A new $250 visa integrity fee has sparked a debate. The US tourism industry and Congress are in disagreement. The industry warns of potential harm to international visitors. They also warn of broader economic consequences. The fee could deter travel from key markets, such as India and Brazil. Concerns also arise regarding refund provisions and cuts to the brand USA funding.
Congress and the US tourism industry are at odds over the newly approved $250 visa integrity fee. While the Congressional Budget Office projects that it could generate approximately USD 2.7 billion annually, industry officials warn that it will deter international visitors and harm the broader economy. The CBO’s estimate is based only on direct fee collections from roughly 11 million annual applicants. However, Tourism Economics, a division of Oxford Economics, found that the fee could discourage 5.4 per cent of visitors, translating to nearly one million fewer trips each year. That would cut visitor spending, tax revenue, and jobs in the tourism sector. A CBO spokesperson told Forbes, “By Longstanding tradition, the Congressional Budget Office does not incorporate macroeconomic feedback effects into its traditional cost estimates.”
Industry representatives argue that lawmakers overlooked the impact on key markets such as India and Brazil. “Congress made the mistake of assuming that this worldwide visa integrity fee would not have a big impact on visitors from countries like India or Brazil,” Erik Hansen, senior vice president of government relations at the US Travel Association, told Forbes.

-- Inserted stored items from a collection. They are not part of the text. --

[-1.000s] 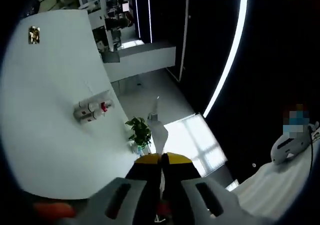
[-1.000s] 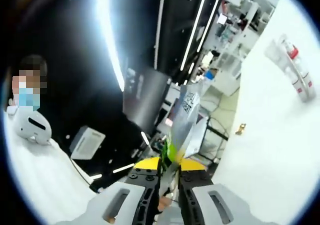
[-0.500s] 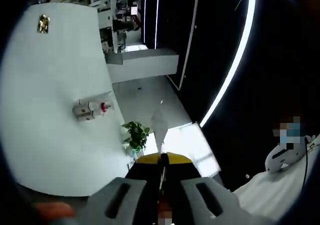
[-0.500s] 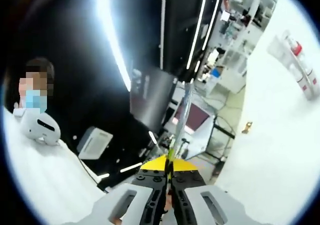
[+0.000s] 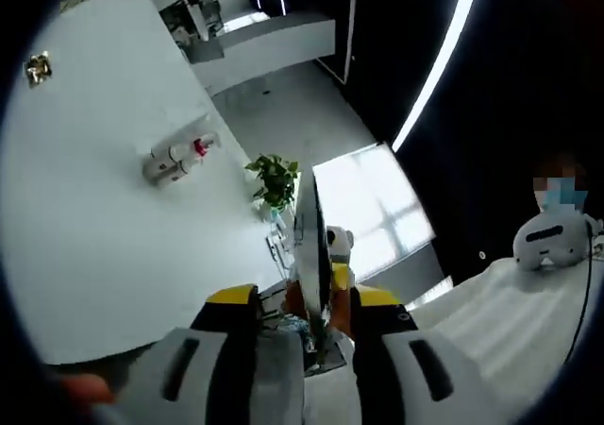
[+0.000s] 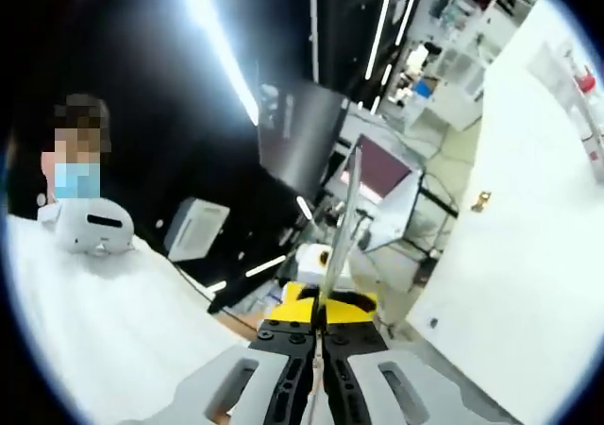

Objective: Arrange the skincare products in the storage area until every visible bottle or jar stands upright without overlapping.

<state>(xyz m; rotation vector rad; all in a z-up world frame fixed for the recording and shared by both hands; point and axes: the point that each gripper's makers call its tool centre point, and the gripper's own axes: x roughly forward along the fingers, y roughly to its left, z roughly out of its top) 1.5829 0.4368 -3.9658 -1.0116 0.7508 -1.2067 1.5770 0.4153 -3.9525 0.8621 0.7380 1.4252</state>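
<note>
Skincare bottles (image 5: pixel 179 158): lying on the white surface (image 5: pixel 85 227), far left of the tool.
Left gripper (image 5: pixel 307 304): jaws slightly apart around a thin sheet (image 5: pixel 310 241).
Right gripper (image 6: pixel 318 326): jaws together, pinching a thin sheet edge (image 6: pixel 342 229); bottles (image 6: pixel 578 90) far right.

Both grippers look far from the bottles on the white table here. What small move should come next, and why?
Probably swing the left gripper toward the skincare bottles, which lie far off on the white table. Its jaws pinch a thin flat card, and the right gripper, jaws together, also grips a thin sheet.

Bottles (image 5: pixel 177 157) lying together on white surface (image 5: pixel 85 217).
</note>
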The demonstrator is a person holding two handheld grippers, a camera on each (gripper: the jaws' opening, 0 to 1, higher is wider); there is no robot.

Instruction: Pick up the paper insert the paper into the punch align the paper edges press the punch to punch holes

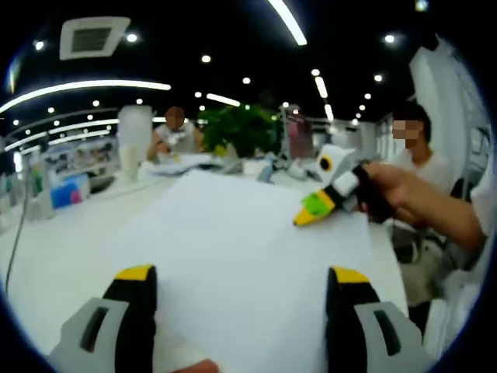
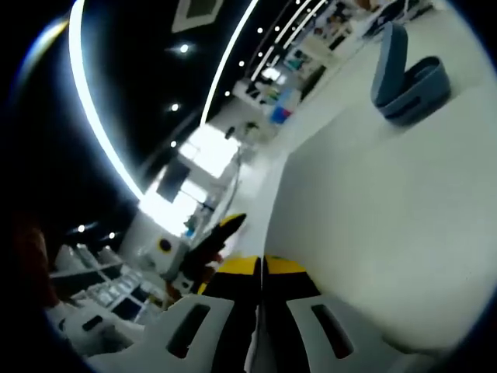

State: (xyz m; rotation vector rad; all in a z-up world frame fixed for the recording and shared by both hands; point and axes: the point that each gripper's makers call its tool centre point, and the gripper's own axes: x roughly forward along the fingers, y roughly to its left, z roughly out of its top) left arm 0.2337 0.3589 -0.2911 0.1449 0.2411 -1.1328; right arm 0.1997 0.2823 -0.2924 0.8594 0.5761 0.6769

He noted India is one of the biggest growing inbound markets, with Indian tourists spending USD 13.3 billion in the US in 2024. “Applying a USD 250 fee to a country where travel is growing is mind-boggling. It will absolutely deter travel, that is what our research has found,” Hansen said.
The refund provision attached to the fee is also drawing scrutiny. Under the Big Beautiful Bill, the State Department “may reimburse” the cost after the visa expires; however, most visitor visas are valid for only 10 days. “The idea that you are going to give to ask for it back even if you followed the rules is just absolutely crazy,” Hansen said. The CBO itself acknowledged that few applicants would claim refunds, and the State Department would need years to create a processing system.
The fee comes as international tourism to the US faces broader headwinds. A June report from the World Travel and Tourism Council projected the US will be the only primary market to see a decline in international visitor spending in 2025, with losses estimated at USD 29 billion. WTTC President Julia Simpson said, “While other nations are rolling out the welcome mat, the US government is putting up the closed sign.”
Compounding the challenge, Congress cut funding for Brand USA, the country’s marketing agency, from $100 million to $20 million. Hansen called the decision another error, emphasizing that the program is crucial in shaping international perceptions of the US as a travel destination.